You Can Live Off The Grid In This Montana Town Considered The Best In The Country
If you live in Montana, you’re probably familiar with living off the grid, at least to a degree. After all, our state is the sixth least populated, and no one comes here to live an urban life. So when
Livability published a list of the best cities in America to go off the grid, we certainly weren’t surprised to see a Montana spot on it.
Livability could have mentioned quite a few of our charming communities, but it was the tiny town of Paradise that made the cut. And this appropriately named place is perfect for living a (very) quiet life.
Paradise sits on the Clark Fork River, near its confluence with the Flathead River.
This area was occupied by the Salish, and later, Canadian and American fur traders.
It all started in 1883, when Paradise was founded by the North West Improvement Company, a group of investors aligned with the Northern Pacific Railroad.
In 1908, the railroad opened its own Tie Treating Plant. Before long, this place was a bustling railroad town.
Paradise today is one of the region’s best examples of a railroad town.
It was one of two Northern Pacific facilities for the production of railroad ties, and today, lumber is still shipped through the area.
Today, there are only about 115 residents in Paradise, making it the perfect place to go off the grid.
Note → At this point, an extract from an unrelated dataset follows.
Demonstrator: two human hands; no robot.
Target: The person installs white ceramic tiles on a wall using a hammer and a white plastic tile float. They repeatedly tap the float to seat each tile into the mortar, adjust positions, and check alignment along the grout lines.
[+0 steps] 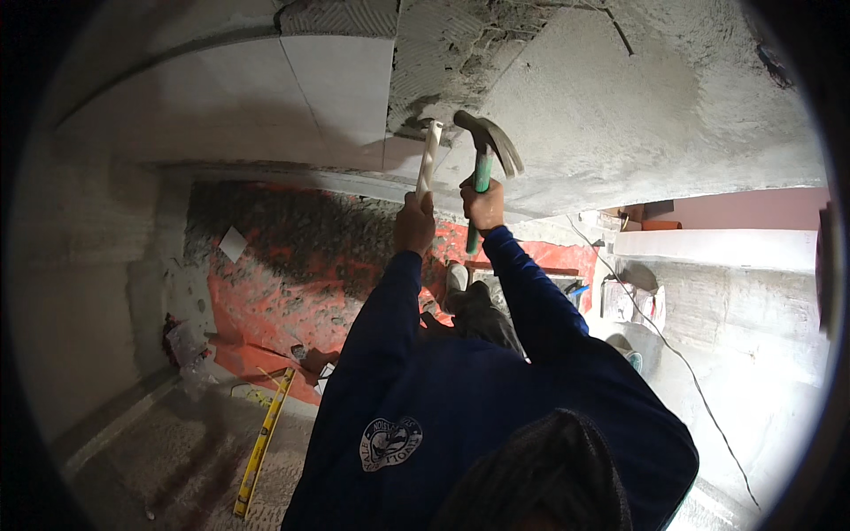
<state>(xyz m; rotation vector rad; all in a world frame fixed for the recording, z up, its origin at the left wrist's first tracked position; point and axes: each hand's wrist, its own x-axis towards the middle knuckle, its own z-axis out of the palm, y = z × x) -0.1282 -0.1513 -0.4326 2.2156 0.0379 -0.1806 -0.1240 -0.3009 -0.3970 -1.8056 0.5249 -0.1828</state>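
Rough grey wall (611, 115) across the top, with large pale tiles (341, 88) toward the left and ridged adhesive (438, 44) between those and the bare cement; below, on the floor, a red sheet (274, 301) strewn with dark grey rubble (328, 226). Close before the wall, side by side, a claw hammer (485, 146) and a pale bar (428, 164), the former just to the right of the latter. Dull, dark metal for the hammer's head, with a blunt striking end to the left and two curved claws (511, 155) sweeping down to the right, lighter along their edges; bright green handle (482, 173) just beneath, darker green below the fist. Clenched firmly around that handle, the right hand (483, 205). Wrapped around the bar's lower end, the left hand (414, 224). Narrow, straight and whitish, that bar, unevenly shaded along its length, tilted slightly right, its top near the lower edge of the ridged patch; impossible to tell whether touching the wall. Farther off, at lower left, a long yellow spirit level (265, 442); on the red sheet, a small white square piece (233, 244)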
According to Livability, this is a place to let your mind and imagination roam free, "the sort of place that never ceases to floor you with its vast, gritty elegance." We think this is an accurate description.
Flathead Lake State Park and Thompson Falls State Park are both located near Paradise, but Quinn's Hot Springs Resort is its main attraction.
This unbelievably peaceful place is the perfect spot to soak surrounded by nature year-round.
There's not much to Paradise, and that's just the way we like it.
As the Livability article states, this is an "absolutely breathtaking little corner of the world." We're happy to see it get the praise it deserves.
Where do you like to go when you need to go off the grid for a while?